■ Your instructions
Your response should consist of the lines below, printed exactly.

■ Exercise data
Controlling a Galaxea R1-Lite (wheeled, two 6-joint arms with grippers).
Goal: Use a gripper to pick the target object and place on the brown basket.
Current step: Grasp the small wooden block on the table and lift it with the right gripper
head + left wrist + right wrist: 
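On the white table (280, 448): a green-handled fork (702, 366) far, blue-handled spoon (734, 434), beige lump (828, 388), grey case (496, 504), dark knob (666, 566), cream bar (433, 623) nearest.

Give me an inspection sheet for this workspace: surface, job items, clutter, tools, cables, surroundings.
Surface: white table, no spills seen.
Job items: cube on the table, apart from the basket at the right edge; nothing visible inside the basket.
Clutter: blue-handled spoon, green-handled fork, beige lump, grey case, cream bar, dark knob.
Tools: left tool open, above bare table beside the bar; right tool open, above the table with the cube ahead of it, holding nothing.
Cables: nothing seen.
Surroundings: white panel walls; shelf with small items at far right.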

■ Answer
Controlling a Galaxea R1-Lite (wheeled, two 6-joint arms with grippers).
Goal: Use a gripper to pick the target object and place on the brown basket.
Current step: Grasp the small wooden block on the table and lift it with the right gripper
head + left wrist + right wrist: 
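On the white table (280, 448): a green-handled fork (702, 366) far, blue-handled spoon (734, 434), beige lump (828, 388), grey case (496, 504), dark knob (666, 566), cream bar (433, 623) nearest.

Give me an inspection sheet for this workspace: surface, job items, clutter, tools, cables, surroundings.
Surface: white table, no spills seen.
Job items: cube on the table, apart from the basket at the right edge; nothing visible inside the basket.
Clutter: blue-handled spoon, green-handled fork, beige lump, grey case, cream bar, dark knob.
Tools: left tool open, above bare table beside the bar; right tool open, above the table with the cube ahead of it, holding nothing.
Cables: nothing seen.
Surroundings: white panel walls; shelf with small items at far right.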

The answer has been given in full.